Turnips in Borough Market is a fantastic fruit and veg vendor.
Together with all the other vendors, they make Borough market a foodie’s paradise. It’s always a challenge resisting the urge to spend too much, or buy too much to carry back to the suburbs.
On this trip, I may have exceeded my limits, but I have returned home with a cornucopia of wonderful things.
Pleased as I was with my purchase, I had no idea what to do with it. After some research I discovered scorzonera and salsify are very similar and often confused (indeed, I thought I had bought salsify). Scorzonera has dark skin, salsify white, while scorzonera apparently has a better taste. Both were known as the ‘vegetable oyster’, however, any taste of oyster, (like the bitterness of aubergines), has been bred out of the vegetable. Sophie Grigson warns not to expect too much from this root – but I reckon if I like artichokes I will like these: I persevere.
Further investigations reveal that both roots are in the same family as burdock, so I cook the scorzonera in the style of a Japanese braised burdock or ‘goubo kinpiro’ with carrots. After par boiling, I braise the vegetables in sake, mirin, and soy and then finish with La-Yu and sesame oil and seeds. A really good side dish to a teriyaki onglet.
These were being sold at a slight discount in fives. So I bought five. I was pleased with my purchase and, unlike the scorzonera, I did know what to do with them – they went into my signature artichoke and tomato pasta dish.
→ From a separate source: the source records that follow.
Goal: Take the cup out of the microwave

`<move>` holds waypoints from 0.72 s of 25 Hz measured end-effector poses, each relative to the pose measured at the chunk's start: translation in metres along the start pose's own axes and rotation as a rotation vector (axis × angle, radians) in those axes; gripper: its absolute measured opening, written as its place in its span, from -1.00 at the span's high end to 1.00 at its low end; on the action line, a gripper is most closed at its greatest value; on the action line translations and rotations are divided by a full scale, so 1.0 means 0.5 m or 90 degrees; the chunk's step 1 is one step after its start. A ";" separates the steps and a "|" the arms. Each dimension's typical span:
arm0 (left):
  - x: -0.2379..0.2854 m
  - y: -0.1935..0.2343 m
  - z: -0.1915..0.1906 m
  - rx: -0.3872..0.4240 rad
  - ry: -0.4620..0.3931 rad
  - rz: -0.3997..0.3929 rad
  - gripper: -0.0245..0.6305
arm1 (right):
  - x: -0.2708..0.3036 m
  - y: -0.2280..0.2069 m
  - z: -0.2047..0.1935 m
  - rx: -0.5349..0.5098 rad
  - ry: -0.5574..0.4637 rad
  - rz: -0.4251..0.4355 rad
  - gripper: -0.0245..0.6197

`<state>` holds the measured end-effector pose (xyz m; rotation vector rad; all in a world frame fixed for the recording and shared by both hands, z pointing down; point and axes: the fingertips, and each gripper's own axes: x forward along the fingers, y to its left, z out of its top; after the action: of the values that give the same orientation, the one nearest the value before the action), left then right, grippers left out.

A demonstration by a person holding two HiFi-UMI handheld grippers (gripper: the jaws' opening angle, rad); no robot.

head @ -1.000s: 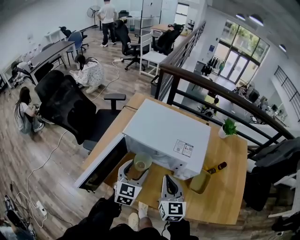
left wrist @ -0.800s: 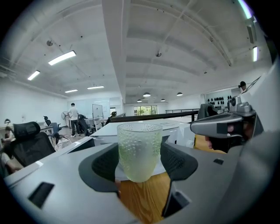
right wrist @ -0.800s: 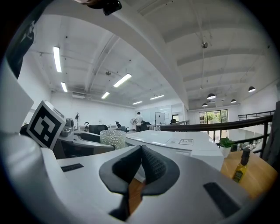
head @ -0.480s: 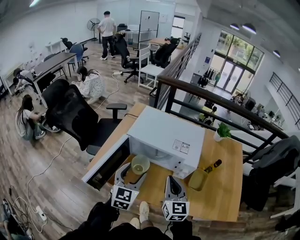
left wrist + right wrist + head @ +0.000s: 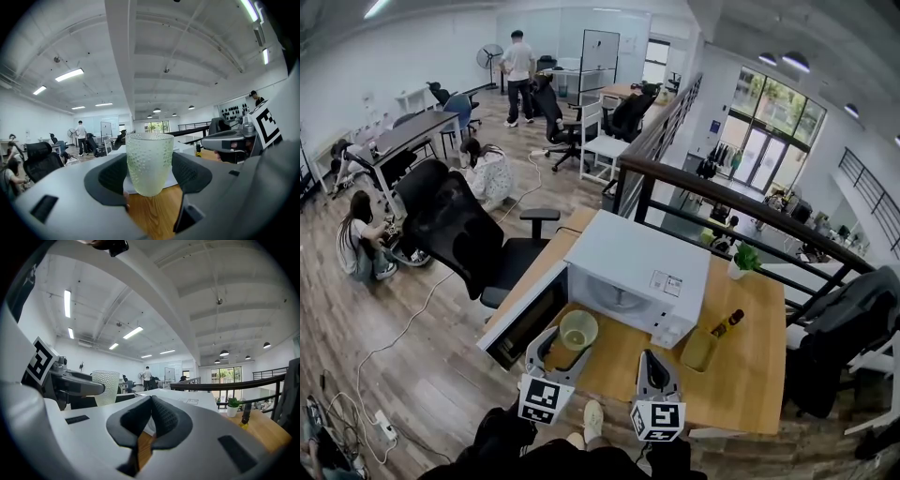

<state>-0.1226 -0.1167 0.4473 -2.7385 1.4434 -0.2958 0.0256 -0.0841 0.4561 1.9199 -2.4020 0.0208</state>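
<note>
Left gripper (image 5: 565, 342) is clamped on the cup (image 5: 149, 161): my two dark pads press its left and right sides at about mid-height, and nothing else is between them. The cup stands upright with its long axis vertical, held clear above the wooden table (image 5: 741, 375), just near of the microwave (image 5: 637, 272) and right of its open door (image 5: 525, 314). I judge it to be outside the cavity, so the coming move turns on the bare wood directly below the cup and to its right. My right gripper (image 5: 151, 416) hangs just right of the left one, jaws closed together and empty. The cup is pale green translucent glass or plastic with a dimpled wall and a rounded base, and appears empty.
</note>
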 end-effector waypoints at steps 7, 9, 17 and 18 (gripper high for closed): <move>-0.067 -0.008 -0.024 -0.009 0.015 0.016 0.00 | -0.039 0.014 -0.007 -0.002 0.000 0.000 0.88; -0.079 -0.008 -0.032 -0.012 0.021 0.020 0.00 | -0.047 0.014 -0.013 0.000 0.002 -0.001 0.88; -0.092 -0.013 -0.044 -0.011 0.029 0.025 0.00 | -0.057 0.006 -0.023 0.003 0.006 -0.004 0.88; -0.092 -0.014 -0.043 -0.010 0.028 0.024 0.00 | -0.057 0.005 -0.023 0.004 0.006 -0.005 0.88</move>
<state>-0.1460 -0.0740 0.4621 -2.7296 1.5132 -0.3476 0.0300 -0.0553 0.4658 1.9267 -2.3908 0.0369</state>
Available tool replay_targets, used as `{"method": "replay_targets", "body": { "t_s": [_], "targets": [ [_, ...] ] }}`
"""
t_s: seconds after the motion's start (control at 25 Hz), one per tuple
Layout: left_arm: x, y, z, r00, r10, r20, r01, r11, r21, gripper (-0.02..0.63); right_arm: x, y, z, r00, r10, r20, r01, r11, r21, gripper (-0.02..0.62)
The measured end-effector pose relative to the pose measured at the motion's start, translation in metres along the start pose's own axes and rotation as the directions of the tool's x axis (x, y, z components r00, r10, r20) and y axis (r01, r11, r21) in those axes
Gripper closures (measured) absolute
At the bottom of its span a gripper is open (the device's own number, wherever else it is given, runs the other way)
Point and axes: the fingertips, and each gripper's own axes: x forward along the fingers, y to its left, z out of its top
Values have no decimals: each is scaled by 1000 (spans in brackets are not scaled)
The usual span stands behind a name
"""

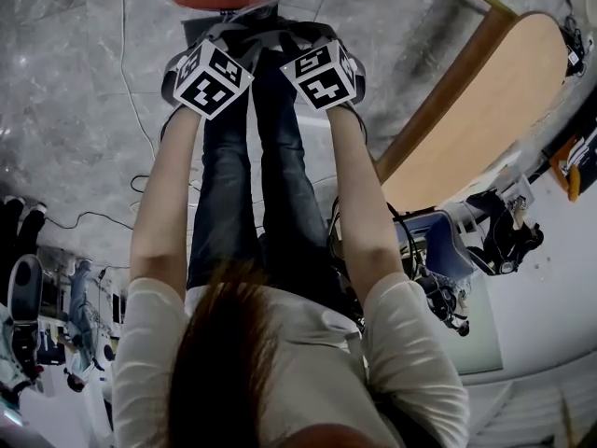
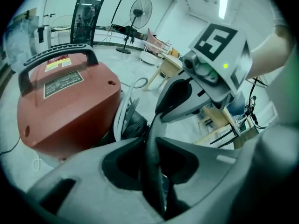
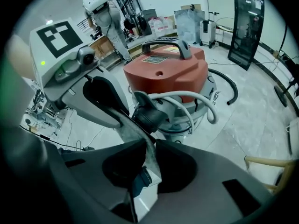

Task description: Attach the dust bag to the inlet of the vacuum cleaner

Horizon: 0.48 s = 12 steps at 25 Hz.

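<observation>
Dust bag (image 2: pixel 155 122) edge sits pinched in the left gripper's (image 2: pixel 150 141) narrow jaws, with the red vacuum cleaner (image 2: pixel 65 111) at 9 o'clock. Right gripper (image 3: pixel 150 143) likewise clamps the grey fabric, with the black inlet (image 3: pixel 148 115) at 12 o'clock. Head view: both grippers at 12 o'clock.

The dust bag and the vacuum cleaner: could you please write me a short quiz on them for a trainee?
1. True or false: only the tongs of the left gripper grip the dust bag.
2. What colour is the body of the vacuum cleaner? A blue, B red, C yellow.
3. Fill in: in the left gripper view, a standing ___ shows far behind the vacuum cleaner.
Key: 1 false, the tongs of the right gripper grip it too; 2 B; 3 fan.
</observation>
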Motion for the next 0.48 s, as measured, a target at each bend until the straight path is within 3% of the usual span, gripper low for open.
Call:
{"method": "replay_targets", "body": {
  "t_s": [0.2,0.48],
  "targets": [
    [-10,-4,-1,1000,20,3,-20,1000,-19,518,-8,5,-5,1000,22,-4,-22,1000,-1,502],
    [-25,-3,4,998,64,23,-63,996,-62,506,-26,1,4,999,9,51,-13,997,79,481]
  ]
}}
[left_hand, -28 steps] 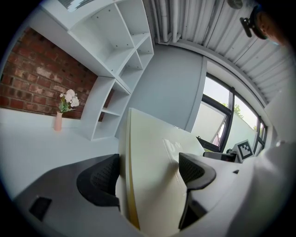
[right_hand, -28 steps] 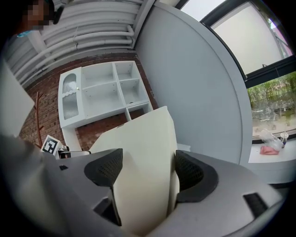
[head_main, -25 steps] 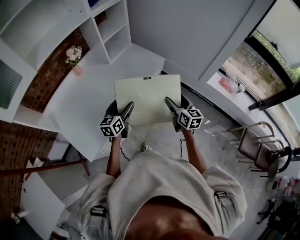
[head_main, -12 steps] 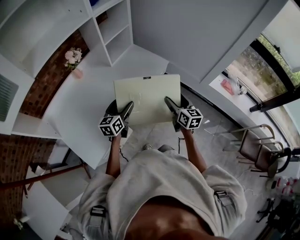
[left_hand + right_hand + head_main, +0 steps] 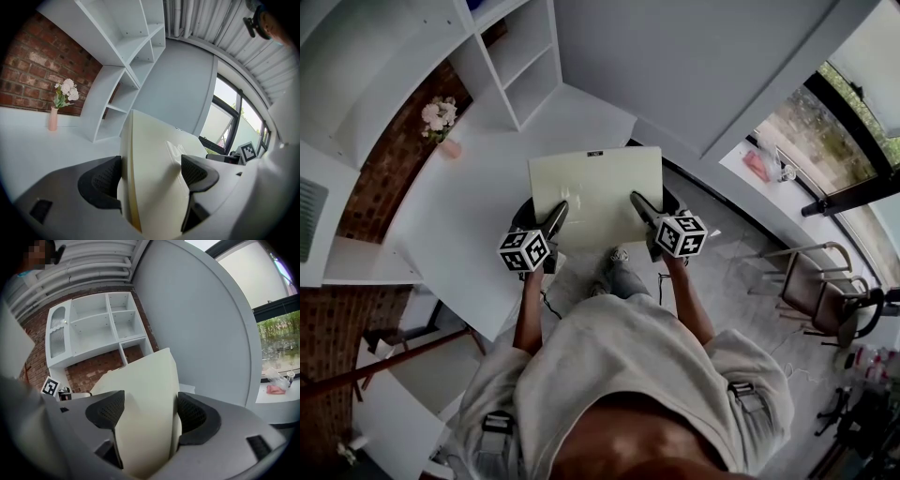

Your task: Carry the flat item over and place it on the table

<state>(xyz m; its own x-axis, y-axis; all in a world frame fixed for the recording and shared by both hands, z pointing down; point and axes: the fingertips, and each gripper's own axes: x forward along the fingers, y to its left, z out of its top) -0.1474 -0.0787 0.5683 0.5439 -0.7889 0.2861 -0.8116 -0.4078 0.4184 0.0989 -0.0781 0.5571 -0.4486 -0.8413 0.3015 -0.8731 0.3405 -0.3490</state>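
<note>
A flat cream board (image 5: 596, 189) is held level in the air between both grippers, partly over the near corner of the white table (image 5: 464, 216). My left gripper (image 5: 556, 214) is shut on the board's near left edge, and the board (image 5: 154, 173) fills the gap between its black pads (image 5: 101, 180). My right gripper (image 5: 636, 203) is shut on the near right edge, with the board (image 5: 145, 413) clamped between its pads (image 5: 190, 416). The board's far edge carries a small dark mark.
A pink vase of flowers (image 5: 441, 120) stands at the table's far left by the brick wall. White shelving (image 5: 520, 52) rises at the back corner. A chair (image 5: 811, 295) stands on the floor to the right. The person's foot (image 5: 617, 258) shows below the board.
The board and both grippers keep their hold and place in view. The person has stepped forward, so the table and shelves have shifted slightly and a foot now shows under the board.
</note>
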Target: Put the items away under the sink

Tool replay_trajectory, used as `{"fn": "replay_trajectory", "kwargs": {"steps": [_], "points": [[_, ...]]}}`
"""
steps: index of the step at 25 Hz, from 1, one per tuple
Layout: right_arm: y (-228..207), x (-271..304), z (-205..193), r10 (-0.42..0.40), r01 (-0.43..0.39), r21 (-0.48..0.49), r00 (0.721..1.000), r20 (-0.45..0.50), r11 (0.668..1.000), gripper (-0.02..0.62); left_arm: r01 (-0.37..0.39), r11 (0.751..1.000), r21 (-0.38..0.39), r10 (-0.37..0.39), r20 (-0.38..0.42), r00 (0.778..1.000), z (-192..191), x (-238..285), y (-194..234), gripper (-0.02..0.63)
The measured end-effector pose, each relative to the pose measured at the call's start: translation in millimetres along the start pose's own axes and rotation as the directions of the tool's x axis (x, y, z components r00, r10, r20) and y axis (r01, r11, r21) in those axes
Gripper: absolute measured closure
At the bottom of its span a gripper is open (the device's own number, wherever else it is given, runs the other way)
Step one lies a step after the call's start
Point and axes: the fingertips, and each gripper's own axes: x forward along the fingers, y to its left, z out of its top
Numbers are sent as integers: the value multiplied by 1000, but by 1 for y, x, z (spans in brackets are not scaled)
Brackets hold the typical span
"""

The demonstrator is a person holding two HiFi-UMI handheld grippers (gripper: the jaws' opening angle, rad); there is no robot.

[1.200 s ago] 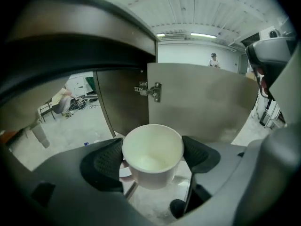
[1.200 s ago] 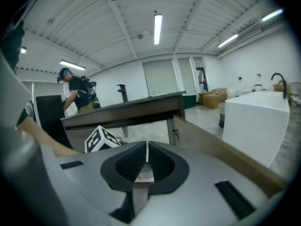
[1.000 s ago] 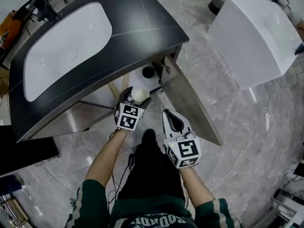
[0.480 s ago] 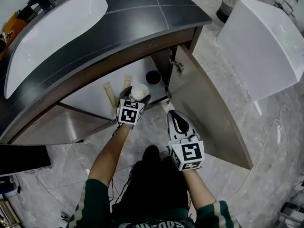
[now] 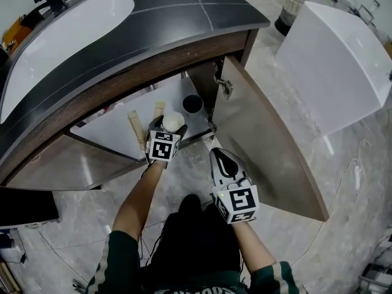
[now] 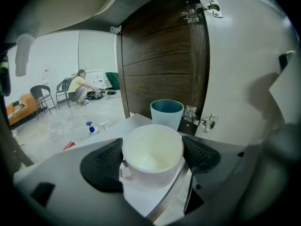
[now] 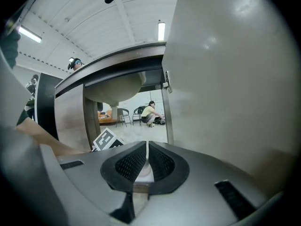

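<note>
Centrally, in the head view, the left gripper [image 5: 171, 125] reaches into the open cabinet under the sink [image 5: 58, 45]. Its two jaws are clamped on a white mug [image 5: 173, 120]. In the left gripper view the mug [image 6: 151, 153] stands upright and empty between the dark pads [image 6: 104, 163], one pad pressed against each side, with its handle turned toward the left pad. The mug sits over the front edge of the white cabinet floor [image 5: 113, 127], near that floor's front right corner; whether its base touches the floor cannot be told.

A teal cup [image 6: 166, 113] stands upright farther back, close to the right edge of the cabinet floor and just beside the door hinge [image 6: 203, 122]. It is apart from the mug. Two pale wooden strips [image 5: 135, 130] lie near the front edge of the floor, left of the mug.

The cabinet door [image 5: 269, 155] hangs open to the right. The right gripper [image 5: 222, 160] is held outside the cabinet, between the left gripper and the door. In the right gripper view its jaws are drawn together to a thin slit with nothing between them [image 7: 147, 160].

A dark countertop [image 5: 184, 14] surrounds the basin above.
</note>
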Motion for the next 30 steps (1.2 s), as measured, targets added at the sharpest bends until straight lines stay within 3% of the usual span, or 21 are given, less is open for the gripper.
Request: {"fn": "replay_trajectory", "kwargs": {"steps": [5, 17, 20, 23, 24, 28, 30], "points": [[0, -5, 2, 3, -3, -24, 1000, 1, 1000, 551, -2, 1000, 2, 2, -8, 1000, -9, 5, -1, 204], [7, -10, -1, -1, 1, -25, 1000, 4, 1000, 551, 27, 999, -25, -25, 68, 997, -8, -22, -4, 204], [10, -5, -1, 0, 1, -24, 1000, 4, 1000, 551, 13, 1000, -20, -10, 121, 993, 6, -41, -5, 204], [15, -1, 12, 10, -9, -31, 1000, 18, 999, 551, 23, 1000, 0, -23, 227, 974, 31, -68, -9, 212], [17, -1, 21, 13, -12, -35, 1000, 28, 999, 551, 28, 1000, 14, -31, 256, 966, 40, -79, -11, 246], [27, -6, 61, 11, -11, -26, 999, 32, 1000, 551, 51, 997, 59, -66, 292, 954, 67, -128, -35, 522], [36, -9, 84, 15, -14, -17, 1000, 12, 1000, 551, 78, 995, 67, -93, 266, 959, 77, -151, -48, 584]]}}
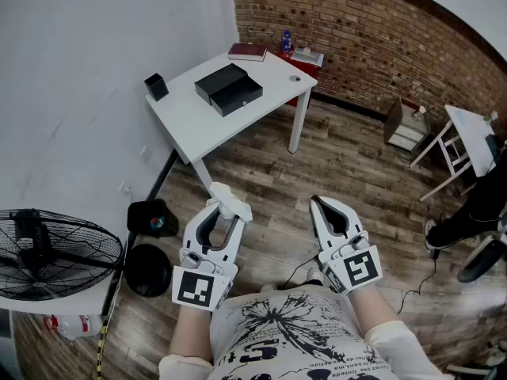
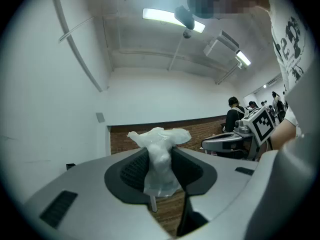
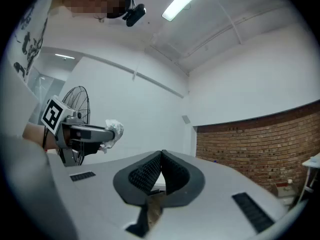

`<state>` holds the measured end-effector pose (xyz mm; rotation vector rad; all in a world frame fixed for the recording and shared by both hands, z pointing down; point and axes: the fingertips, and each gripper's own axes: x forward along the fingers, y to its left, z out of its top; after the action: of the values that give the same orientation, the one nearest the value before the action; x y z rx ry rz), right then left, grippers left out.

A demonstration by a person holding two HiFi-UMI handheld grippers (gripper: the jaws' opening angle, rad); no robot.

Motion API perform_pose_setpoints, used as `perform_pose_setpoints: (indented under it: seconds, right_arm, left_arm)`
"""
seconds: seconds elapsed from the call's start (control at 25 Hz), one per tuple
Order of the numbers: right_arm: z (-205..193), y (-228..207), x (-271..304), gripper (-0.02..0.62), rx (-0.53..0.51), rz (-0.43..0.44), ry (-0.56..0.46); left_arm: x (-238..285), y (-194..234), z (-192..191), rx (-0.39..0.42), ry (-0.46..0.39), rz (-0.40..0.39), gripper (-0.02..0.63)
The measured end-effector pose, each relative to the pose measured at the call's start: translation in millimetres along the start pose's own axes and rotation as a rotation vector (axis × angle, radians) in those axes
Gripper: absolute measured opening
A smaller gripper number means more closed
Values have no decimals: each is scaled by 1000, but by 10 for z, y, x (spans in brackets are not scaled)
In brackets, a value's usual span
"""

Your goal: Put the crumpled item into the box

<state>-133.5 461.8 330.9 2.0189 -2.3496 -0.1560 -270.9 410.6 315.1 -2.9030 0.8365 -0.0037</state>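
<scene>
1. Left gripper: the jaws are closed partway and clamped on the crumpled item, with both pads pressing its sides. The item is white and wrinkled. Its top flares out above the jaw tips and its lower end hangs below the pads.
2. Location of the crumpled item: it is held in the air over the wooden floor, on the near side of the table and well apart from it (touching neither table nor floor).
3. Right gripper: the jaws are brought together tip to tip with nothing between them. It is held level beside the left gripper, also on the near side of the table.
4. Box: it is black and lies on the table top, near the middle. It shows as two flat black parts side by side (whether one is a lid cannot be told from here).
5. Other items on the table: a small black container stands at the left corner and a dark red book lies at the far edge.
6. To the near left of the table: a black fan and a round black bin stand on the floor along the white wall.
7. Beyond the table: a brick wall.
</scene>
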Motion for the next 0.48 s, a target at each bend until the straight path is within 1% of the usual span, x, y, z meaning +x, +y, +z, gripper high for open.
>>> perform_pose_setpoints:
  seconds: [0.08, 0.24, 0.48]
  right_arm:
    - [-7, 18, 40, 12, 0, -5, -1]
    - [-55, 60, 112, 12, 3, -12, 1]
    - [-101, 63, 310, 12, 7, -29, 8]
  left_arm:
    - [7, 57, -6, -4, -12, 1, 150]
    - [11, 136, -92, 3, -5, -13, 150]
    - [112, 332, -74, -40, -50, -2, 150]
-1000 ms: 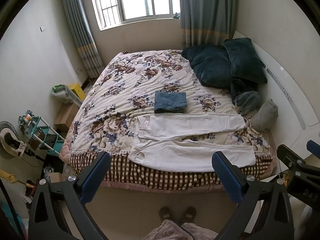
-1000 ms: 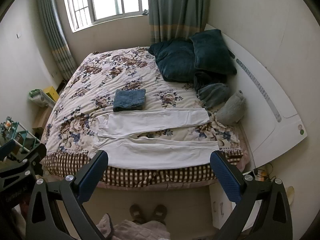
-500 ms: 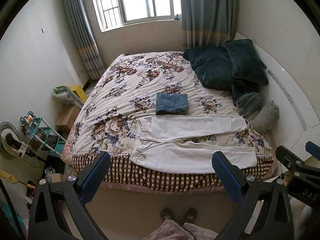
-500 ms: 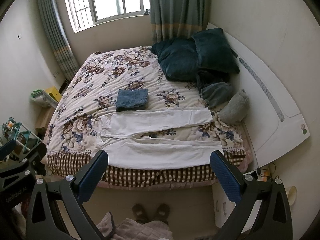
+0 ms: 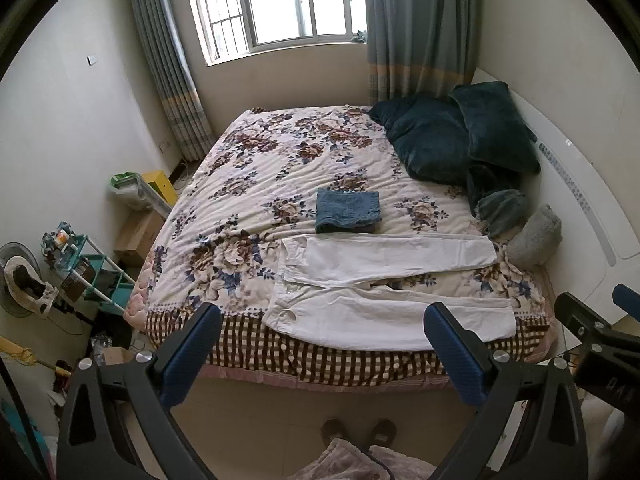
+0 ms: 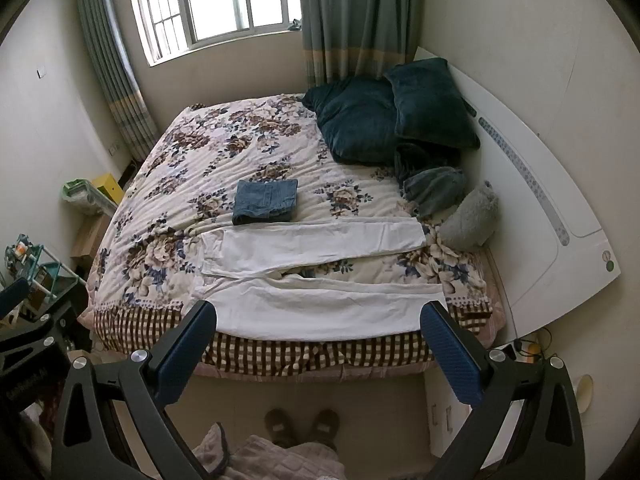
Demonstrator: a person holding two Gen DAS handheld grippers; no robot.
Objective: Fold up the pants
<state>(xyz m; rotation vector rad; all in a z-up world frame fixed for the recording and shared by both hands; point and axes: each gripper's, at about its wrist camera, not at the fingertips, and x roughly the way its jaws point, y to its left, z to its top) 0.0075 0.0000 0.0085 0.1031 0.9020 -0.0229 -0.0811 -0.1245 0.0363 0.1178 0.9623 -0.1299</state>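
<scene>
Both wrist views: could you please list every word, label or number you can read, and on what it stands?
"DAS": black frame of the right tongs, tilted and faint.
Pale print on the black frame of the left tongs: too blurred to read.
Nothing else is legible.

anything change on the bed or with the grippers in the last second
Nothing was taken hold of or let go. Both cameras drifted slightly, so the bed sits a little lower in each view. The left gripper and right gripper stay open and empty, short of the bed. The white pants still lie spread flat near the edge, the folded jeans just beyond them.
</scene>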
French garlic – white and purple
Provenance matters when it comes to garlic – French is best, I bought two white and two blue types. I sometimes buy my garlic braided in strings. Short of buying direct from an ‘Onion Johnny’ this seems as good a guarantee as any that they will have been grown in France.
Spanish garlic is good. Chinese garlic is not – the large white bulbs from this new production area have an overpowering strength and pungency. They’ve ruined many of my meals. The French garlic is smooth and subtle and enhances all my meals.
Ah, the romance of an Amalfi lemon… Just hold the fruit in your hand and you’re transported to the hot, terraced hillsides of Sorrento and Amalfi… Feel it’s yellow skin glow with the warmth of Italian soil… Imagine the juicy flesh shimmering from the heat of Mediterranean sunshine… Yield to its pure, cooling zest and refreshing citrus essence…. Okay, that’s enough of that! But you know what I mean…
Buy these lemons in as large a quantity as you can afford, then make any of the following:
- Lemonade, including the zest, which is allowed to steep for an hour, and then strained.
- Granita – steeping the juice as above.
- Candied lemon peel – strips of peel boiled repeatedly and then candied in syrup.
- Lemon tart – this also should include the zest whilst making custard filling – strain before pouring in pastry case.
I grated the zest, and squeezed the juice of my lemon over asparagus pasta.
I have a good supplier of chives nearer home, but these have an appealing thin, hollow stiffness to them. They spring and pop over the chopping board when I cut them.
I admit it. I have never seen these. They are not are rare as I imagined – an albino redcurrant apparently. I bought them because they were beautiful and edible.
Strawberries Ruele’s no 1
What a strawberry! Each one as big as a golf ball. Sweet, juicy, succulent – perfectly balancing sweet and sour. You just need to eat these from the punnet. Otherwise, they are good however you like – I put mine on top of a strawberry tart – their size added to the impact.